The accounting profession has a high demand for professionals with a solid understanding of data management and business intelligence as well as up-to-date knowledge of practical tools to solve business problems. Learn to design databases, retrieve data from business processes, visualize and analyze results, and communicate solutions with the Business Intelligence concentration. Students will have opportunities to work with Tableau, MS Excel including Visual Basic for Applications (VBA), SQL, SAP Lumira, SAS Enterprise Guide, and Data Warehouse.
Forensic accountants are in strong demand in government agencies, accounting firms, insurance companies, banks, and law firms. Gain an understanding of the motivations, opportunities, and rationalizations that facilitate fraudulent behavior and learn how to detect, investigate, and prevent financial-related frauds with the Forensic Accounting concentration. Students will also develop skills in gathering and documenting analytical data for successful prosecution, investigative interviewing techniques, and the ability to provide testimony for dispute resolution.
Corporate Accounting & Finance
Students seeking careers within a corporation require a solid background in both finance and accounting. Therefore, the need to develop both competencies for financial management positions, including a CFO role, is widely recognized. Those enrolled in the corporate accounting and finance concentration will learn how to interpret the world around them through numbers and will be prepared for careers that influence corporations’ internal operations. Students will have opportunities to develop an understanding of topics such as financial analysis and forecasting, capital structure, capital budgeting, and corporate valuation, which will help them determine where and how to invest corporate funds.

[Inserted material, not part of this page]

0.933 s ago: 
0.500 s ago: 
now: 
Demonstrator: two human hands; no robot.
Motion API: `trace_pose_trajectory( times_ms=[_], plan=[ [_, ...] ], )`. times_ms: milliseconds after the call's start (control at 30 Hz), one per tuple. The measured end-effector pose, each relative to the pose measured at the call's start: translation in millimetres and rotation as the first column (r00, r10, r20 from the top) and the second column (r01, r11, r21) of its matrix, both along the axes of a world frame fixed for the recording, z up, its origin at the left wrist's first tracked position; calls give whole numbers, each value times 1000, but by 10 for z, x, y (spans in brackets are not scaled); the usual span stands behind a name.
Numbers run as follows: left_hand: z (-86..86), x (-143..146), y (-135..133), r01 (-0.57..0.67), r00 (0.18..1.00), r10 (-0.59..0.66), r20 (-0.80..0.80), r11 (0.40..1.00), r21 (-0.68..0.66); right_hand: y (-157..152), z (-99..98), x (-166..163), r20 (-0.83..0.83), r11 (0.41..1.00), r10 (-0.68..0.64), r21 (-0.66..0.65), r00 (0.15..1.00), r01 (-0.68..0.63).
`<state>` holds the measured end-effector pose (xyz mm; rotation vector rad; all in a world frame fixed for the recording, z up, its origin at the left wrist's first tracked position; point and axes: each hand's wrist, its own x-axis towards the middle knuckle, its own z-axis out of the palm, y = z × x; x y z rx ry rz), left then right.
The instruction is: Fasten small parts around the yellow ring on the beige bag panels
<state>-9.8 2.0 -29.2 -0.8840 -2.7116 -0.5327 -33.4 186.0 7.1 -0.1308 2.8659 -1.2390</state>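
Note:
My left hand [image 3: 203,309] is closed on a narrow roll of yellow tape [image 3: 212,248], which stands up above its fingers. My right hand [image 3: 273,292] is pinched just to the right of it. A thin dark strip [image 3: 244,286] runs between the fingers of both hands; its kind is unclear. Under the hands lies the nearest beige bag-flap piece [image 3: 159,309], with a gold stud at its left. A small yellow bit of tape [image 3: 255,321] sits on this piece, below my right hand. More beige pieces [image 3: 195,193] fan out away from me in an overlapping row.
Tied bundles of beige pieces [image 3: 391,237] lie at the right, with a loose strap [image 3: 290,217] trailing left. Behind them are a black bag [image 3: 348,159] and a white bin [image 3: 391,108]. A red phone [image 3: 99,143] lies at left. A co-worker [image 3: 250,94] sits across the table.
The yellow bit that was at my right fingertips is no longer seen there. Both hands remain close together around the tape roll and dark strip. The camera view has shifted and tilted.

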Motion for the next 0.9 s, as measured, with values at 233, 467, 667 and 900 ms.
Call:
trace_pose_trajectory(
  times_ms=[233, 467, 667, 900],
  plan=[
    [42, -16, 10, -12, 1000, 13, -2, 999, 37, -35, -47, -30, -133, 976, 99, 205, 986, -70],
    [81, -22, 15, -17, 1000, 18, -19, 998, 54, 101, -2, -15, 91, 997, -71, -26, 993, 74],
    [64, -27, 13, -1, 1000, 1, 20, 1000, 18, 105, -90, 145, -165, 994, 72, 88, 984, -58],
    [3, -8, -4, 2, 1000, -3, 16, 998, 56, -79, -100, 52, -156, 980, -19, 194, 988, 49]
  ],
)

Governmental and Not-for-Profit Accounting
Working as an accountant in either the nonprofit or government space can be a lucrative and rewarding career. Gain knowledge in the unique accounting principles, financial reporting structures, budget controls, program planning, and management controls in not-for-profit organizations and governmental units. Career opportunities in this space are vast and exist in cities, counties, states, K-12 public and private school districts, public and private nonprofit colleges and universities, healthcare organizations, charitable or religious organizations, and federal agencies like the U.S. Department of the Treasury.